* **Task to complete**
Retype the following data exactly, but leave its pictures out.

* **Provided material**

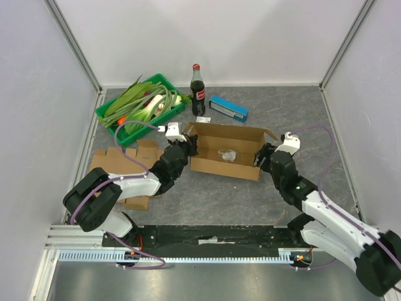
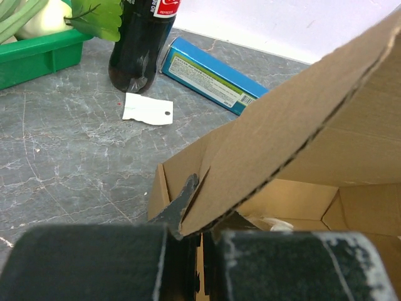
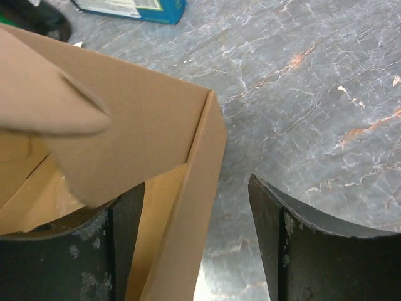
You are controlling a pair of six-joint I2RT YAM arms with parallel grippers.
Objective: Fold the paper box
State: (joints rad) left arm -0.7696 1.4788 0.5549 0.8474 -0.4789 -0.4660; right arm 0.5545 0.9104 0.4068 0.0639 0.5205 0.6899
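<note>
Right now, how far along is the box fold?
Early to midway. Done: the cardboard box stands erected, walls up. In hand: the left gripper is shut on the left flap; the right gripper is open, straddling the right end wall. Left: the top is open, flaps not yet folded in.

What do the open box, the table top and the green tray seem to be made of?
The open box: corrugated cardboard, matte brown; the fluted edge shows in the left wrist view. The table top: looks like grey marbled stone or laminate, veined. The green tray: probably plastic, smooth, evenly coloured.
</note>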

* **Task answer**
You are controlling a pair of six-joint I2RT YAM arms with parallel grippers.
Objective: Fold the paper box
State: (joints rad) left arm -0.7696 1.4788 0.5549 0.8474 -0.4789 -0.4660; right arm 0.5545 0.9104 0.4068 0.0639 0.5205 0.6899
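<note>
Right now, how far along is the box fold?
Early to midway. Done: the cardboard box stands erected, walls up. In hand: the left gripper is shut on the left flap; the right gripper is open, straddling the right end wall. Left: the top is open, flaps not yet folded in.

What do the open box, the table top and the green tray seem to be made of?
The open box: corrugated cardboard, matte brown; the fluted edge shows in the left wrist view. The table top: looks like grey marbled stone or laminate, veined. The green tray: probably plastic, smooth, evenly coloured.
</note>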

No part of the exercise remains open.